The tale begins on the white sands of Copacabana beach, where Rio de Janeiro's colours and races intertwine in a cacophony of bare skin and thrashing waves. Tristão, with his street-smart lingua and athletic body, charms Isabel with a stolen ring, and before long they are in the throes of lusty carnal desire. And as with any Updike novel, the passages containing sex are some of the most luxurious, though not without their comic moments.

As the teenagers set about their lives, beginning at Tristão's home in the slums overlooking the Cidade Maravilhosa with its dank corners and strange occupants, we are treated to the portrait of a country in the midst of change. It is the mid-1960s and the political system is in upheaval after the military seizes power. The sounds of samba, bossa nova and tropicalia are in full swing, and the book's lyricism brings to mind the musical heavyweights of the time: Elis Regina, Caetano Veloso and Gilberto Gil.

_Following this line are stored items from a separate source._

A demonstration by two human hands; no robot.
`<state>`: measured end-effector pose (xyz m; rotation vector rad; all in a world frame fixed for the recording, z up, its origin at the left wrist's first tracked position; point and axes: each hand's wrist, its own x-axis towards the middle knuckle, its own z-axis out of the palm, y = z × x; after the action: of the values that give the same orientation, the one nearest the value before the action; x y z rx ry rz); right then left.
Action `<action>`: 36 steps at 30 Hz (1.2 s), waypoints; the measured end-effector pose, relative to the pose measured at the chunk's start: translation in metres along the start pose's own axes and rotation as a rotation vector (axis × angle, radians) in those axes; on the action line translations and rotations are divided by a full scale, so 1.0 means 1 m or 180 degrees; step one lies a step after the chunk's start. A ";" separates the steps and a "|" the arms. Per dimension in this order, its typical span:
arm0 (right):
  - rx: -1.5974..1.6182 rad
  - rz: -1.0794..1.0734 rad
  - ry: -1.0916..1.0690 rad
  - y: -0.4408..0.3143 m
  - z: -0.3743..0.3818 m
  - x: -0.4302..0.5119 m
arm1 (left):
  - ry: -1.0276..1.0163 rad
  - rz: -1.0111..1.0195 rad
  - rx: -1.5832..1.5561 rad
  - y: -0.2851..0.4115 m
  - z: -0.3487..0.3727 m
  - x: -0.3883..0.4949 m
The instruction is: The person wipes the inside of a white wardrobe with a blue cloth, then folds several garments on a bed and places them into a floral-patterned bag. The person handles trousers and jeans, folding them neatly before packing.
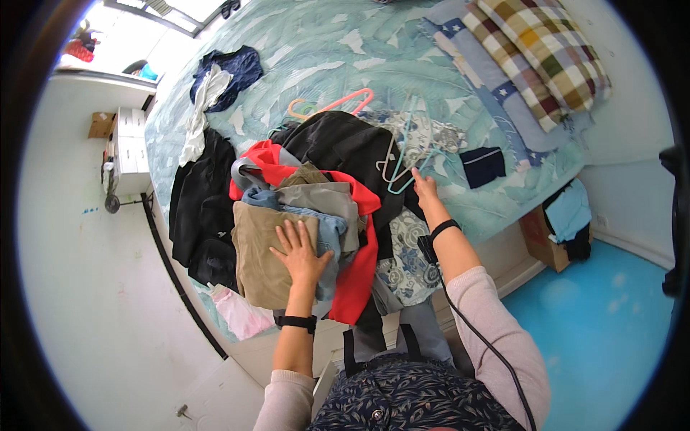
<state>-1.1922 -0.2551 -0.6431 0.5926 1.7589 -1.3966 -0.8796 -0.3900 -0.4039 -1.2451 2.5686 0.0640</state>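
My left hand [302,258] lies flat with spread fingers on folded khaki trousers [259,264], at the top of a clothes pile. Beneath them show blue jeans [330,237], a grey garment [329,196] and a red garment [356,280]. Over on the right, my right hand [425,186] touches the edge of some plastic hangers [401,180], pale blue and whitish, with thumb and fingertips; whether it grips them is unclear. A black garment [339,143] and a patterned grey-white cloth [409,258] lie beside and under the pile. Behind is a pink-red hanger [350,99].
The bed [302,54] has a green leaf-print sheet. Black clothes [202,215] lie left, a navy shirt [242,70] far left, a folded navy cloth [482,166] right. A folded checked quilt [555,54] is at the back right. A cardboard box [544,242] stands beside the bed.
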 end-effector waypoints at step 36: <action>-0.1029 -0.0358 -0.2072 0.082 0.131 -0.306 | 0.1319 -0.1784 -0.2603 -0.132 0.098 -0.156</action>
<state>-0.9153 -0.3218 -0.4527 -0.1349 1.4415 -1.1626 -0.6623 -0.3376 -0.4445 -2.4475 2.4506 0.8882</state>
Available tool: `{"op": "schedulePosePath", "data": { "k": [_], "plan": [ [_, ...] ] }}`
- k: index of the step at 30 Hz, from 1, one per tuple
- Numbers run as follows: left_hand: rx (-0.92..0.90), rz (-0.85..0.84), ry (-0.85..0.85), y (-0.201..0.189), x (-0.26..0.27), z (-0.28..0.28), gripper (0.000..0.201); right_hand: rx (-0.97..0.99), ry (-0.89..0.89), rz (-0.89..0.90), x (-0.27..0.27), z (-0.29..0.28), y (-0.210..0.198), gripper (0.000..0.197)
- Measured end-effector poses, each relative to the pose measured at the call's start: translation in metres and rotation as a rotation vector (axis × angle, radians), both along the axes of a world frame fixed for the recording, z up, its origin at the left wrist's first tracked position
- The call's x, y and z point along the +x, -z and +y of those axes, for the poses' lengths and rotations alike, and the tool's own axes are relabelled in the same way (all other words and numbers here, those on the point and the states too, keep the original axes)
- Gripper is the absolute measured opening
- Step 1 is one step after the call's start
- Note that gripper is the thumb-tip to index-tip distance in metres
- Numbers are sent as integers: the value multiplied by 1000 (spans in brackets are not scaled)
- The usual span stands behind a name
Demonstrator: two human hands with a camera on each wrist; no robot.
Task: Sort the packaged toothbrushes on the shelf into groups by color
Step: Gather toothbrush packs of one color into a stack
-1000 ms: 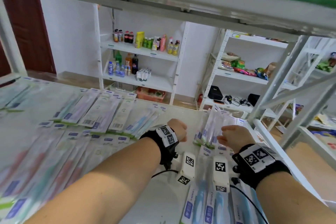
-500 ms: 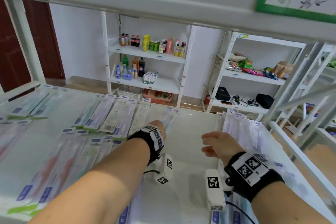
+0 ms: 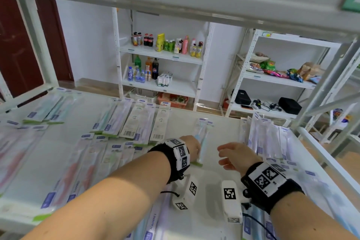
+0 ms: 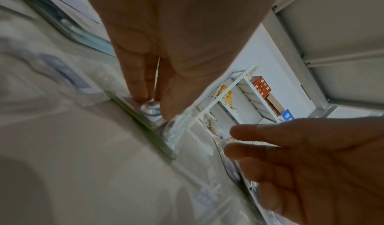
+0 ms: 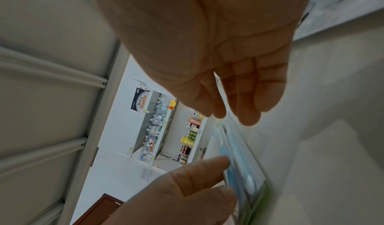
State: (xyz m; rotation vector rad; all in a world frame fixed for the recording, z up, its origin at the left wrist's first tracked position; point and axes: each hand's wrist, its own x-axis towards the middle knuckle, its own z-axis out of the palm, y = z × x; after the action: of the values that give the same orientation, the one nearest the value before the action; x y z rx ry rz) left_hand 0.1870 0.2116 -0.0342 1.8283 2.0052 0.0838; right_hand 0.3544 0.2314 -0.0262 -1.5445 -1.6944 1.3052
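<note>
Toothbrush pack (image 3: pixel 201 142), clear plastic, blue brush, now laid left of white pack bundle (image 3: pixel 261 138), pinched by left hand (image 3: pixel 191 147); right hand (image 3: pixel 233 155) slack-fingered, empty; blue group begun.

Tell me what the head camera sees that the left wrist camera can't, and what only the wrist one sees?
Only the head view shows the rows of packaged toothbrushes across the white shelf, and the drink bottles on a far rack. Only the left wrist view shows the left hand's fingertips on a packet's clear blister by its green edge. Both show the left hand, the right hand with relaxed fingers holding nothing, and the blue toothbrush packet.
</note>
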Motion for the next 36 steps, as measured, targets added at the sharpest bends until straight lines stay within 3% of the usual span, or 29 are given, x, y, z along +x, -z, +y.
{"op": "schedulePosePath", "data": {
  "k": [5, 15, 22, 27, 36],
  "plan": [
    [105, -136, -90, 1, -17, -17, 49, 8, -45, -24, -23, -6, 1, 14],
    [73, -336, -219, -28, -72, -43, 34, -27, -152, -82, -45, -19, 4, 12],
    [-30, -307, -245, -24, -92, -76, 25, -70, -273, -125, -66, -36, 2, 3],
    [-19, -357, -276, -23, -99, -89, 19, -159, -455, -244, -78, -61, 2, 10],
    [10, -406, -277, -28, -114, -108, 14, -63, -359, -283, -108, -70, 6, 22]
  ]
}}
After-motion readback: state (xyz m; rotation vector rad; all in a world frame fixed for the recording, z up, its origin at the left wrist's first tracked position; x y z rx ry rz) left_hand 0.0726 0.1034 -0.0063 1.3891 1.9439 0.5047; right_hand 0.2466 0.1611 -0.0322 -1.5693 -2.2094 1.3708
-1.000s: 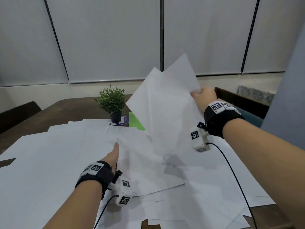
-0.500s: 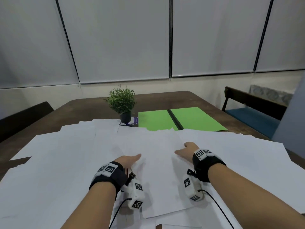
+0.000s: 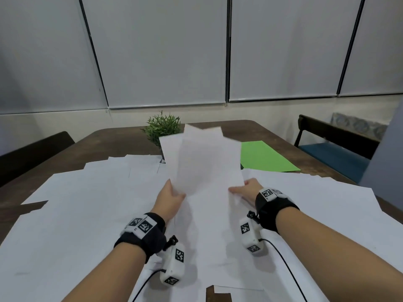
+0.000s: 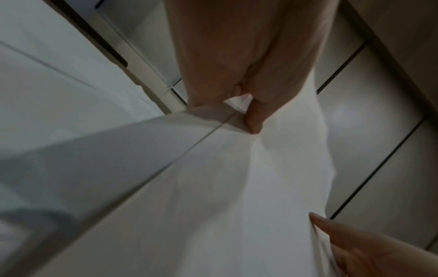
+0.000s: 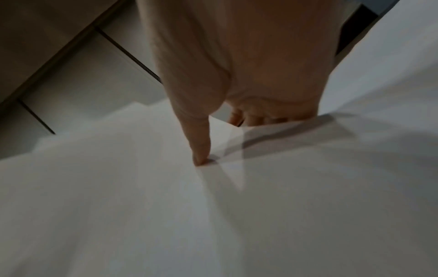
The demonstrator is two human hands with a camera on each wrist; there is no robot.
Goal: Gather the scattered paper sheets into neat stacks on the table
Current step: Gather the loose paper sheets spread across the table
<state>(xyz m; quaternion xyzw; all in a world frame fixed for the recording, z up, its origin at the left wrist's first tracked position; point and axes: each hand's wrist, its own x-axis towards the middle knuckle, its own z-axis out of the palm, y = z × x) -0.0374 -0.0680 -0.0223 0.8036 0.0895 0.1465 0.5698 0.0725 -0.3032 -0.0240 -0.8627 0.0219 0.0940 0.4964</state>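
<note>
A few white paper sheets stand lifted and fanned above the table's middle. My left hand pinches their lower left edge, thumb on the near face. At the lower right edge my right hand grips the same sheets, thumb pressed on the paper and fingers behind it. Many more white sheets lie scattered and overlapping across the dark wooden table. The held sheets hide part of the table behind them.
A small potted plant stands just behind the raised sheets. Green paper lies at the back right of the table. A dark chair with a blue seat is at the right, another dark chair at the left.
A second ago my right hand held sheets high; half a second ago both hands lay on the papers on the table. Now both hands have lifted a few sheets up together.
</note>
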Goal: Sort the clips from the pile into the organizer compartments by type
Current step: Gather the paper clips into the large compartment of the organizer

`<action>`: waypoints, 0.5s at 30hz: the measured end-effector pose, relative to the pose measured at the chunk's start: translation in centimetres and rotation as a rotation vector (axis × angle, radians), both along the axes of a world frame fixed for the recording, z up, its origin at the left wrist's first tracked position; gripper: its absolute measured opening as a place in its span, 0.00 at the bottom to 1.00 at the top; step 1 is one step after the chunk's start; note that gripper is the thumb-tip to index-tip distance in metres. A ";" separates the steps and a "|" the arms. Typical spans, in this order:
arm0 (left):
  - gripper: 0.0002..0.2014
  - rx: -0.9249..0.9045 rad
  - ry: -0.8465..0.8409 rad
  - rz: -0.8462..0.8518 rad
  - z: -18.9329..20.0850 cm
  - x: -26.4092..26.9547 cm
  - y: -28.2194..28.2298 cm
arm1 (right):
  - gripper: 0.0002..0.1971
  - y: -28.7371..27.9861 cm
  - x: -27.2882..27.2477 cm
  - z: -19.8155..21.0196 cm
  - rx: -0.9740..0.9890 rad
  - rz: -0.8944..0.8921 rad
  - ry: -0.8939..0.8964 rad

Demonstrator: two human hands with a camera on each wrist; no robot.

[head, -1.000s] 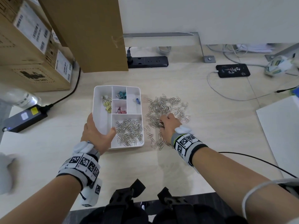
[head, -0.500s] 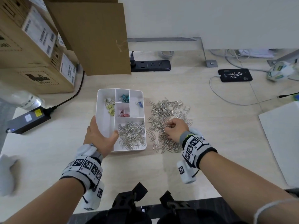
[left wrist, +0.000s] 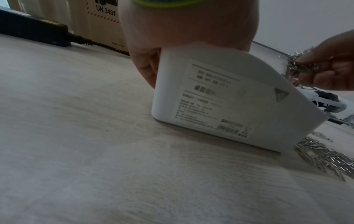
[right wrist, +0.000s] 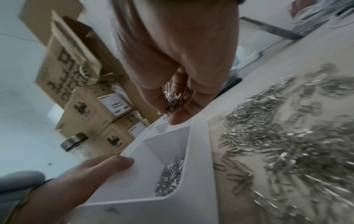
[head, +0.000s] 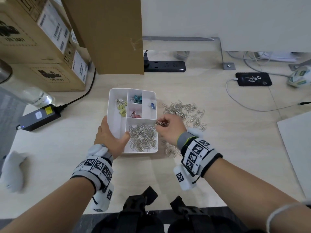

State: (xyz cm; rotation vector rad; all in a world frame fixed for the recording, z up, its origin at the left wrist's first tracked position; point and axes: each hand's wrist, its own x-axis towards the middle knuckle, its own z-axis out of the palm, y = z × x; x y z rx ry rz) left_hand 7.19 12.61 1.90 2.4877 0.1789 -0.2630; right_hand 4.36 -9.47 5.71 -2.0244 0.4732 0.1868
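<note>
Over the white plastic organizer's [head: 116, 105] right rim: right hand [head: 170, 127] pinching a silver paper-clip bunch [head: 159, 123], left hand [head: 110, 137] gripping the near-left corner; early release risks spilling outside.

My right hand [right wrist: 178, 60] pinches a small bunch of paper clips [right wrist: 172, 101] between thumb and fingertips, held above the far edge of the white organizer [right wrist: 199, 151]. Below the bunch lies a compartment with a heap of silver clips [right wrist: 170, 177] against its right wall. My left hand [right wrist: 76, 181] grips the organizer's left edge, thumb laid over the rim. To the right of the organizer, a loose pile of clips [right wrist: 287, 144] is spread across the table [right wrist: 325, 50], blurred in places. Behind my hand stand stacked cardboard boxes [right wrist: 91, 109] and a brown paper bag [right wrist: 67, 63]. A bottle with a metal cap [right wrist: 73, 141] lies near the boxes.
</note>
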 end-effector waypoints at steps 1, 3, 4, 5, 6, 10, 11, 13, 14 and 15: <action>0.47 0.007 0.004 0.001 0.0 0.0 0.0 | 0.05 0.7 0.1 0.2 -0.020 0.029 -0.010; 0.48 0.014 0.015 0.001 0.0 0.0 0.1 | 0.05 1.8 0.3 0.1 -0.046 0.105 -0.006; 0.48 0.013 0.022 0.000 0.0 0.0 0.1 | 0.07 2.2 0.2 0.0 -0.061 0.164 0.020; 0.48 0.012 0.026 -0.002 0.0 0.0 0.1 | 0.11 2.7 0.1 -0.1 -0.081 0.229 0.058; 0.48 0.009 0.027 -0.004 0.0 0.1 0.2 | 0.14 3.0 -0.1 -0.3 -0.105 0.280 0.092; 0.48 -0.010 0.021 -0.008 -0.1 0.1 0.3 | 0.12 2.9 -0.4 -0.8 -0.114 0.253 0.107; 0.49 -0.012 0.021 -0.007 -0.1 0.1 0.3 | 0.11 2.7 -0.4 -0.8 -0.103 0.233 0.103; 0.48 -0.008 0.014 -0.007 -0.2 0.0 0.3 | 0.09 2.3 -0.2 -0.9 -0.105 0.208 0.072; 0.48 -0.005 0.008 -0.007 -0.2 0.0 0.4 | 0.08 2.0 0.0 -0.9 -0.114 0.194 0.046; 0.48 -0.006 0.002 -0.008 -0.2 0.0 0.4 | 0.06 1.7 0.2 -0.8 -0.127 0.181 0.027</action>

As the couple escape their families in Rio and seek solace first in São Paulo and then Brasilia (where Isabel's father looms large, as a foreboding distant patriarch), their lives begin to unravel. Their different ethnic and class backgrounds bring problems, and before long they have wandered into the jungles of the northwest and the gold mining town of Ouro Preto, and with that the entrenched curses and spirits of the ancient land.

Updike is great at fleshing out his characters, and what is especially remarkable here is his nuanced descriptions of black Brazilian culture - not to mention the fluid, delicate prose for which he is so well known. He talks of "sickle-shaped white beaches shining in the sun as they were whetted by the rhythmic abrasion of the glittering blue sea", while later, in the mines, it is the "click of the picks, the hammering as deeper ladders and stouter shoring walls were assembled".

Despite the tragic overtones, Updike remains steadfast in his lust for youth and vibrancy and change, without ever becoming overly quixotic. And in this short, at times surreal, tale he merely lets us know that in the end, life is unpredictable.